HOW TO COMPLETE THIS TASK = The data should be transcribed in its entirety, word for word.

THE DATA =
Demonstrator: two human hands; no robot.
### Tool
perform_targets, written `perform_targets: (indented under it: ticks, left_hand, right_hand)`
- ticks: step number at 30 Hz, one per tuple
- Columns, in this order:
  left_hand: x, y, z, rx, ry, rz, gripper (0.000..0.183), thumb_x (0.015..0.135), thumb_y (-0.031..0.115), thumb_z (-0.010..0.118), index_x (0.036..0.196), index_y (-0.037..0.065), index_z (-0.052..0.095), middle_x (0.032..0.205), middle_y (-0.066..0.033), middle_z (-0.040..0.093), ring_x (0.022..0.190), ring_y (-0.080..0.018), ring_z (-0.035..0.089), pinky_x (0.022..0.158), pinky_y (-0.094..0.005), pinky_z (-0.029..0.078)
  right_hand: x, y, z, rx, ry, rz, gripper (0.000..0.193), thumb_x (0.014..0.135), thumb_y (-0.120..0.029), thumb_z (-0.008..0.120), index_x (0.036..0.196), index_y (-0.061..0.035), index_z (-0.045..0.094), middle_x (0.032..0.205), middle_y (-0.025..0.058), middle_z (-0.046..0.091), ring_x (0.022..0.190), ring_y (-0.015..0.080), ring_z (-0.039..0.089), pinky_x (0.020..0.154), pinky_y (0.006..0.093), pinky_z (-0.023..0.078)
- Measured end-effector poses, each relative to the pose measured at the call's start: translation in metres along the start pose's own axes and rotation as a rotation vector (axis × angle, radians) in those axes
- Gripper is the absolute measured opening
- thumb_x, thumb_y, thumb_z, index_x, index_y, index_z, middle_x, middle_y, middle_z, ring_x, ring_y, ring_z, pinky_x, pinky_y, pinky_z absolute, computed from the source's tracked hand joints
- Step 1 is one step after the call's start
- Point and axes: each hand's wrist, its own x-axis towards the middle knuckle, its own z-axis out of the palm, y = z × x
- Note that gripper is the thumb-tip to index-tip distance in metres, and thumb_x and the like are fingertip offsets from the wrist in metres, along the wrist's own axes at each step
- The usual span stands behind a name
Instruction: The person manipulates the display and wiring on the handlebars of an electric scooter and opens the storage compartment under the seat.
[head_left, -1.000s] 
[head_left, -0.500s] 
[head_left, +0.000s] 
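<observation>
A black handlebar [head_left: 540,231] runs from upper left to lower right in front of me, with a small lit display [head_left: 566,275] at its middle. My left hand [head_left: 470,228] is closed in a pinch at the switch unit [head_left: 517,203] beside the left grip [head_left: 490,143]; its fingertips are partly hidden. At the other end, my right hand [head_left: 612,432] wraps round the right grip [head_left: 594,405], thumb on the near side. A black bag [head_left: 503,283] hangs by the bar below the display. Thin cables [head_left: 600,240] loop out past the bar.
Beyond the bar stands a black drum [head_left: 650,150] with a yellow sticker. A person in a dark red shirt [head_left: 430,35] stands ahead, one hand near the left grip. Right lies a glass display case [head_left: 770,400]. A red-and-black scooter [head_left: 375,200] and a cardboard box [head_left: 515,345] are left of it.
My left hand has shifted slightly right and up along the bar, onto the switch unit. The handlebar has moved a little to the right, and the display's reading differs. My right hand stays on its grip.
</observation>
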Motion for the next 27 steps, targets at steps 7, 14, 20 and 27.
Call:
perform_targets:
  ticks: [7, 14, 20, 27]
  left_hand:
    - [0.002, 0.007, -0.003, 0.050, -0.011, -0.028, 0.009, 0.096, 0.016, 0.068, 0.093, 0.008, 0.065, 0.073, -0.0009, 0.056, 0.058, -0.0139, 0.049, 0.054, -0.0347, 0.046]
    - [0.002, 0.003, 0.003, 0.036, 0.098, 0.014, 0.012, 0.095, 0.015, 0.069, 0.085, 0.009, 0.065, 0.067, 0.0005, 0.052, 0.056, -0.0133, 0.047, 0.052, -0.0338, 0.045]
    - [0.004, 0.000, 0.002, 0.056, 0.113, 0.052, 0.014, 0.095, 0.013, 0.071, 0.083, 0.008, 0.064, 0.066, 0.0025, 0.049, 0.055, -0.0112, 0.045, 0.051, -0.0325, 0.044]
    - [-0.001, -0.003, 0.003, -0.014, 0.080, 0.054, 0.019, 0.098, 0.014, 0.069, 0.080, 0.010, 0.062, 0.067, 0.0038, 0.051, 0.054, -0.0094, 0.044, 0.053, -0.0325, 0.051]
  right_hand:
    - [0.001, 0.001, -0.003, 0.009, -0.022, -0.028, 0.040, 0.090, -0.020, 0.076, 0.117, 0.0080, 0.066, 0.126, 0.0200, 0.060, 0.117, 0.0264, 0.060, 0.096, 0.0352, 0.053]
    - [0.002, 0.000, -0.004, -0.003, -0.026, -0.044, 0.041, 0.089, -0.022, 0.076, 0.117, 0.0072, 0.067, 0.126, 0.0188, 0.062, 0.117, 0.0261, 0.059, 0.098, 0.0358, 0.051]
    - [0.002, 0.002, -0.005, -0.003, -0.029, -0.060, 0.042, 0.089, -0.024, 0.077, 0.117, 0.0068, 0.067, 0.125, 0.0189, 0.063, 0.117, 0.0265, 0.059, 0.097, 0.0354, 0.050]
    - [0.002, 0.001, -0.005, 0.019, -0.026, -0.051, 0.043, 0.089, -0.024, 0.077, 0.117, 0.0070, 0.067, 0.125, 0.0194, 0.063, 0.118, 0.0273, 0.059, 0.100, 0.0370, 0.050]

FINISHED TASK =
Demonstrator: two human hands; no robot.
### Tool
perform_targets, written `perform_targets: (indented under it: ticks, left_hand, right_hand)`
- ticks: step number at 30 Hz, one per tuple
- Columns, in this order:
  left_hand: x, y, z, rx, ry, rz, gripper (0.000..0.183), thumb_x (0.015..0.135), thumb_y (-0.031..0.115), thumb_z (-0.010..0.118), index_x (0.036..0.196), index_y (-0.037..0.065), index_z (-0.052..0.095), middle_x (0.032..0.205), middle_y (-0.066..0.033), middle_z (-0.040..0.093), ring_x (0.022..0.190), ring_y (-0.080..0.018), ring_z (-0.035..0.089), pinky_x (0.022..0.158), pinky_y (-0.094..0.005), pinky_z (-0.029..0.078)
  right_hand: x, y, z, rx, ry, rz, gripper (0.000..0.193), thumb_x (0.014..0.135), thumb_y (-0.120..0.029), thumb_z (-0.008..0.120), index_x (0.036..0.196), index_y (-0.061..0.035), index_z (-0.045..0.094), middle_x (0.032..0.205), middle_y (-0.025..0.058), middle_z (-0.046..0.091), ring_x (0.022..0.190), ring_y (-0.015..0.080), ring_z (-0.039..0.089), pinky_x (0.020..0.154), pinky_y (0.006..0.093), pinky_z (-0.023..0.078)
- Measured end-effector poses, each relative to the pose measured at the call's start: translation in metres along the start pose's own axes and rotation as a rotation vector (axis × angle, radians) in those axes
- Gripper is the absolute measured opening
- thumb_x, thumb_y, thumb_z, index_x, index_y, index_z, middle_x, middle_y, middle_z, ring_x, ring_y, ring_z, pinky_x, pinky_y, pinky_z absolute, computed from the source's tracked hand joints
- Step 1 is one step after the call's start
- Point and axes: each hand's wrist, its own x-axis towards the middle knuckle, its own z-axis out of the palm, y = z × x
- Note that gripper is the thumb-tip to index-tip distance in metres, and thumb_x and the like are fingertip offsets from the wrist in metres, along the wrist's own axes at each step
- The usual span stands behind a name
Instruction: The person manipulates the display and wiring on the handlebars of an electric scooter and opens the storage compartment under the seat.
[head_left, -1.000s] 
[head_left, -0.500s] 
[head_left, +0.000s] 
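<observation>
A black handlebar [head_left: 540,231] runs from upper left to lower right in front of me, with a small lit display [head_left: 566,275] at its middle. My left hand [head_left: 470,228] is closed in a pinch at the switch unit [head_left: 517,203] beside the left grip [head_left: 490,143]; its fingertips are partly hidden. At the other end, my right hand [head_left: 612,432] wraps round the right grip [head_left: 594,405], thumb on the near side. A black bag [head_left: 503,283] hangs by the bar below the display. Thin cables [head_left: 600,240] loop out past the bar.
Beyond the bar stands a black drum [head_left: 650,150] with a yellow sticker. A person in a dark red shirt [head_left: 430,35] stands ahead, one hand near the left grip. Right lies a glass display case [head_left: 770,400]. A red-and-black scooter [head_left: 375,200] and a cardboard box [head_left: 515,345] are left of it.
My left hand has shifted slightly right and up along the bar, onto the switch unit. The handlebar has moved a little to the right, and the display's reading differs. My right hand stays on its grip.
</observation>
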Motion for the next 27 steps, targets at steps 7, 14, 20 and 27.
Call:
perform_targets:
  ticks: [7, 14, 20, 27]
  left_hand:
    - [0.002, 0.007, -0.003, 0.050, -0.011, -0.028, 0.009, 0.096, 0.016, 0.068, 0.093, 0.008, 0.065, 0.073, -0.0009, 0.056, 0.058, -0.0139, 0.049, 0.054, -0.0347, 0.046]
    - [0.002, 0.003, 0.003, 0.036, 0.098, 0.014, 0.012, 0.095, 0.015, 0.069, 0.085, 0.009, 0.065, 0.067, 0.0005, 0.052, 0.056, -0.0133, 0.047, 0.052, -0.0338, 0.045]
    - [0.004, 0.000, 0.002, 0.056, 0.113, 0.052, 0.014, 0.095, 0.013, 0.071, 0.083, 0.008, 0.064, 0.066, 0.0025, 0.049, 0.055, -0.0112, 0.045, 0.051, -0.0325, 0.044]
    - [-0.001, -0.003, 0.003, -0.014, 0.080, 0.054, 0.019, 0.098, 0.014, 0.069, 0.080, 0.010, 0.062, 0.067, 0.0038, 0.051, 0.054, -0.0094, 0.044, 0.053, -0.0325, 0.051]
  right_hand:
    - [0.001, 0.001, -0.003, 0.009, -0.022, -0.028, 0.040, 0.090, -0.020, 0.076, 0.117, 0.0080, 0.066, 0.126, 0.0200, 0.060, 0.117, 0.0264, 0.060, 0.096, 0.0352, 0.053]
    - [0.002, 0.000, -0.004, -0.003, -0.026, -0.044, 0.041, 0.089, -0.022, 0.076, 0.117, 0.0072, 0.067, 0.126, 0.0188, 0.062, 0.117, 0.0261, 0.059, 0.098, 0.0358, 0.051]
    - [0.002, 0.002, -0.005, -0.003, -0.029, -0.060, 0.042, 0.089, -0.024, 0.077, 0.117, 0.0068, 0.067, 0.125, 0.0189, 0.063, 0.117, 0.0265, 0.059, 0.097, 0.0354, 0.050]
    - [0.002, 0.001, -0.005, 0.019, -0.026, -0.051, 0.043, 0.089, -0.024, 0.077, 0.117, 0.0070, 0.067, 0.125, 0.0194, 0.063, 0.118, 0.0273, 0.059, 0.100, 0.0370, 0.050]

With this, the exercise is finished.